Identity, Transformation, and Freedom
French author Lola Lafon and American novelist Christopher Sorrentino both share a fascination for the 1970s, the figure of Patty Hearst–who is at the heart of their novels Mercy Mary Patty (Actes Sud, 2017) and Trances (Simon and Schuster, 2005)–and the collective secret desire to shed one’s skin and start life over again. Their bodies of work explore the meaning of identity, and the role that storytelling plays in our understanding of both ourselves and each other.
On April 19, join Lafon and Sorrentino as they discuss Identity, Transformation, and Freedom based on their respective novels : Lafon’s The Little Communist Who Never Smiled (2016) and Mercy Mary Patty (2017), and Sorrentino’s Trance (2005), and The Fugitives (2017).
Credit image: Nathaniel Phillips.
Lola Lafon is a bestselling Paris-based novelist and musician. The author of three previous novels, Lafon was born in France and grew up in Sofia and Bucharest. The original French edition of The Little Communist Who Never Smiled won ten prizes. She lives in Paris.
Christopher Sorrentino is the author of five books, including Trance, a National Book Award Finalist for fiction, and The Fugitives (2016). His work has appeared in A Public Space, The Baffler, BOMB, BookForum, Conjunctions, Esquire, Fence, Granta, Harper’s, The Los Angeles Times, McSweeney’s, The New York Times, Open City, The Paris Review, Playboy, Tin House, and many other publications.

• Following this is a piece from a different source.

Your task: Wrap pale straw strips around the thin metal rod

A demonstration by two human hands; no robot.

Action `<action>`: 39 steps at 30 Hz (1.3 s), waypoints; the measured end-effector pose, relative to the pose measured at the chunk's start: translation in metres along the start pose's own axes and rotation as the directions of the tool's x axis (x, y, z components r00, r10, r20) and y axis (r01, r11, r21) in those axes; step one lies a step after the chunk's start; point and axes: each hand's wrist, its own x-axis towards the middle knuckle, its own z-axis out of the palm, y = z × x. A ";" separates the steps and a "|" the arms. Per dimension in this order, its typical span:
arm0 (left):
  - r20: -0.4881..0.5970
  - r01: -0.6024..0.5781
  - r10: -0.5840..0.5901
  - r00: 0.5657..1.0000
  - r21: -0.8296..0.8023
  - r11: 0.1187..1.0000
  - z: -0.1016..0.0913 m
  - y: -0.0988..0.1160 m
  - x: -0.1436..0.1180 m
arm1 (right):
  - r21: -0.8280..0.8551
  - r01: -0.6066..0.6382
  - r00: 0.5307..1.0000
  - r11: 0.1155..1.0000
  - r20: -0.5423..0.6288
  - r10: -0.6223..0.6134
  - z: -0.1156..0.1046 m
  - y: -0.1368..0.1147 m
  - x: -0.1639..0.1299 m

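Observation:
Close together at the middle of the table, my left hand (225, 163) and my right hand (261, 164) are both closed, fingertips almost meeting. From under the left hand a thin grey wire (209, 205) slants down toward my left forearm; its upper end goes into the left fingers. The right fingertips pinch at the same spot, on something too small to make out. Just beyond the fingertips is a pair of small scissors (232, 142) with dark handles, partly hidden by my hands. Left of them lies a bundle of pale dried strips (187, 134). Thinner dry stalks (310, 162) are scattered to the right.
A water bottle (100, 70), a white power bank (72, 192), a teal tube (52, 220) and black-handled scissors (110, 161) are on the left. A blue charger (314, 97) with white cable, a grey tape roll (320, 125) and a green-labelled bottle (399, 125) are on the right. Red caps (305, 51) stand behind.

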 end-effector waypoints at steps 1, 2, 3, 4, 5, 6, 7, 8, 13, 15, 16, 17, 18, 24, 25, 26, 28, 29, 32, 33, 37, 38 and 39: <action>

He has been the recipient of fellowships from the Lannan Foundation, the New York Foundation for the Arts, and the Ludwig Vogelstein Foundation, and he was Writer-in-Residence at Fairleigh Dickinson University in 2011. He has taught at Columbia University, New York University, the New School, Fairleigh Dickinson, and at the Unterberg Poetry Center of the 92nd Street Y, where he is a core faculty member.